StochasticProgramming
From OpenOpt
| Made by Dmitrey |
Contents |
Preface
Stochastic programming and optimization is much more difficult than ordinary nonlinear optimization. For example, having 100 stochastic binary variables, calculating exact CDF of their sum consumes 2^100 operations - you are not capable of neither calculating it even one time nor storing it in memory of ordinary computer. Thus usually approximate algorithms are used with different performance and accuracy.
Currently the FuncDesigner functionality for stochastic programming has only one approach to solve optimization problems and only limited set of parameters to improve performance via lowering accuracy and vise versa. You can find in internet some other SP solvers that may be superior to our soft for some types of problems, but using our module you will involve modern computer language Python with great flexibility and RAD features, probably along with NumPy / SciPy, especially with scipy.stats module, and save your time due to easy and efficient programming constructs that don't require much time and efforts to learn. Sometimes it's better to spend 1 week for coding and 1 hour to run program than 1 min to run program and 2 weeks for coding it in an obsolete programming language with obsolete programming constructs.

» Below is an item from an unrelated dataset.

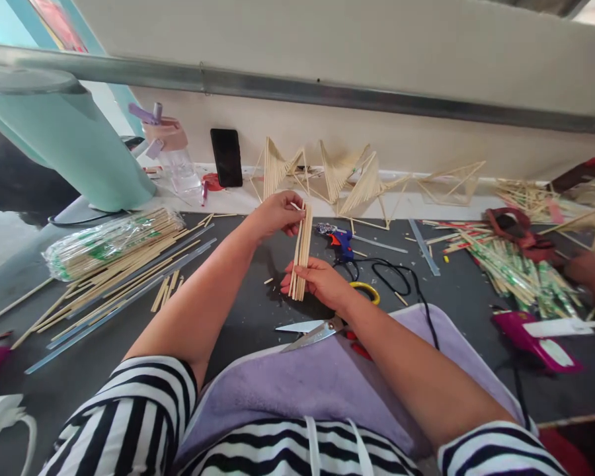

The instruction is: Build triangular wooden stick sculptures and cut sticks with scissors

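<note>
A small bundle of thin wooden sticks (303, 248) is held nearly upright above the dark tabletop. My left hand (282, 213) pinches its upper end between thumb and fingers. Lower down, my right hand (320, 281) grips the bottom part, thumb in front and fingers behind. Just beyond the sticks lies a blue hot glue gun (344, 243). Open scissors (322, 329) rest below my right hand, their blades pointing left; my right forearm partly covers the handles. Several short cut sticks (166, 291) lie to the left of my hands.
Stick frameworks (347, 175) stand along the wall beside a phone (227, 157) and a water bottle (171, 155). Wrapped sticks (114, 241), loose sticks and glue sticks (123, 307) lie left. A black cord (416, 281) curves rightward. Another person's hand (592, 274) is by wrapped chopsticks (515, 268).
</note>
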Demonstrator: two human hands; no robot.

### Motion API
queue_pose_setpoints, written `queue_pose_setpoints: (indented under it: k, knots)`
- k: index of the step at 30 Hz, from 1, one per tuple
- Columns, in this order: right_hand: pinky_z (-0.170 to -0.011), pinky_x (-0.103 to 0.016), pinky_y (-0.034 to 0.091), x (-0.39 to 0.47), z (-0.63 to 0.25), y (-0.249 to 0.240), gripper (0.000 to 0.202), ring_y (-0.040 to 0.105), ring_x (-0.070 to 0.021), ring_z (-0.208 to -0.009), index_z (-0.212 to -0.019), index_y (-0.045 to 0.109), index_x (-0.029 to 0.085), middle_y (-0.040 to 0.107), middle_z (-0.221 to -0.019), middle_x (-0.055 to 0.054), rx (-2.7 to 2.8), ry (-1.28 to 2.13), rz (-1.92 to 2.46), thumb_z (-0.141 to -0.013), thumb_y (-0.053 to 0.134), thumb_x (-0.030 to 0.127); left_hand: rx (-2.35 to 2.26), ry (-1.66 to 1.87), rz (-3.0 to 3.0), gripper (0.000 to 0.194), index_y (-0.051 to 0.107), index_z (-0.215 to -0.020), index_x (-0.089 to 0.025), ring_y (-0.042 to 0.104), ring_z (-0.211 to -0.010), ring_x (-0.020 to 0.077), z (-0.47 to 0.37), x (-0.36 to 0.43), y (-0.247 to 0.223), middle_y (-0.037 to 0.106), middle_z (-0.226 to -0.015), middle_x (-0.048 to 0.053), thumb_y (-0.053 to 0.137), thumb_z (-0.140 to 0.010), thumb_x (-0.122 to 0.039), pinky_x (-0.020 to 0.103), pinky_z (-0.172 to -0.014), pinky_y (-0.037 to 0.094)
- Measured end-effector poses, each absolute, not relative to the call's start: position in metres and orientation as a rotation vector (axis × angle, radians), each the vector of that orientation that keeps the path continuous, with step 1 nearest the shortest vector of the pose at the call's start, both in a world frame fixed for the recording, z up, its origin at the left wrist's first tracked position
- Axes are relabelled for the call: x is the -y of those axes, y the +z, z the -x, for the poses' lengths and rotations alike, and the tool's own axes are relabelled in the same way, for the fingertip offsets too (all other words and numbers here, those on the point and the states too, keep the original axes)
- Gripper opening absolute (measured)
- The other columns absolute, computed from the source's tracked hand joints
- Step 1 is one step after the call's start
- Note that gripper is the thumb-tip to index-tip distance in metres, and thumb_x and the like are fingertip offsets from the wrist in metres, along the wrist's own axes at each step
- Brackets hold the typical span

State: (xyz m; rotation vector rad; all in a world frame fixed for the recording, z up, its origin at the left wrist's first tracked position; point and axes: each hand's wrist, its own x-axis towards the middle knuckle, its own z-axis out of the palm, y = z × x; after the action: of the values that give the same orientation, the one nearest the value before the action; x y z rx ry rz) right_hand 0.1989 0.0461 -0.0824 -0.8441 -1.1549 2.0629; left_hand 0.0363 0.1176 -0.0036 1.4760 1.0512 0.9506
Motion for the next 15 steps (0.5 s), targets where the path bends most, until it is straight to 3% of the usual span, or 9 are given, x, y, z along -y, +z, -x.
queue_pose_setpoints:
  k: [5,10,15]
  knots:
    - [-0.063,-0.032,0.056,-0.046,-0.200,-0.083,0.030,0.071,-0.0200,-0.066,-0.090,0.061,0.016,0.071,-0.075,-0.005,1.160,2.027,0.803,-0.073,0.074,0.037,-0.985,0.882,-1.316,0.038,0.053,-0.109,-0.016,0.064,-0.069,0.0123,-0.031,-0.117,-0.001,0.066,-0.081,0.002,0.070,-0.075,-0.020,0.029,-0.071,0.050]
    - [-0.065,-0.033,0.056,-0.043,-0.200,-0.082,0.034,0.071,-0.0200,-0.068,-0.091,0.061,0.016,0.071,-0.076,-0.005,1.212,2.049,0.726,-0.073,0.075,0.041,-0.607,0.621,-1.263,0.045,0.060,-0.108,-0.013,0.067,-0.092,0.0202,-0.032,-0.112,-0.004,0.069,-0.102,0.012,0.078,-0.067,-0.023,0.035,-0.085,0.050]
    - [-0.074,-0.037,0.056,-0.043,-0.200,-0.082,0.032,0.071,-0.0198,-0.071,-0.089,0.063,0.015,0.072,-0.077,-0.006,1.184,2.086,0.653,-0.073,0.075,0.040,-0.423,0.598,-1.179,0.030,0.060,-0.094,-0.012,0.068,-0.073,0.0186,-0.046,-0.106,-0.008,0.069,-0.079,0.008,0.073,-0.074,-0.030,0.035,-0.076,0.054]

Also, we have lots of future plans to improve and enhance our stochastic programming functionality and computations speed, but it first of all depends on financial resources we will be capable to gain for it. Some other developers of optimization software have finance support either from universities, or their government foundations, in Ukraine getting something like that is almost impossible and salaries in Ukrainian Science Academy are ~ 300-400 €, that is 20-30 times lower than in USA or West Europe. Thus developing all our software for free is too hard to keep it competitive vs our competitors. Half of obtained finances will go to the stochastic module development and other half - for general OpenOpt Suite development.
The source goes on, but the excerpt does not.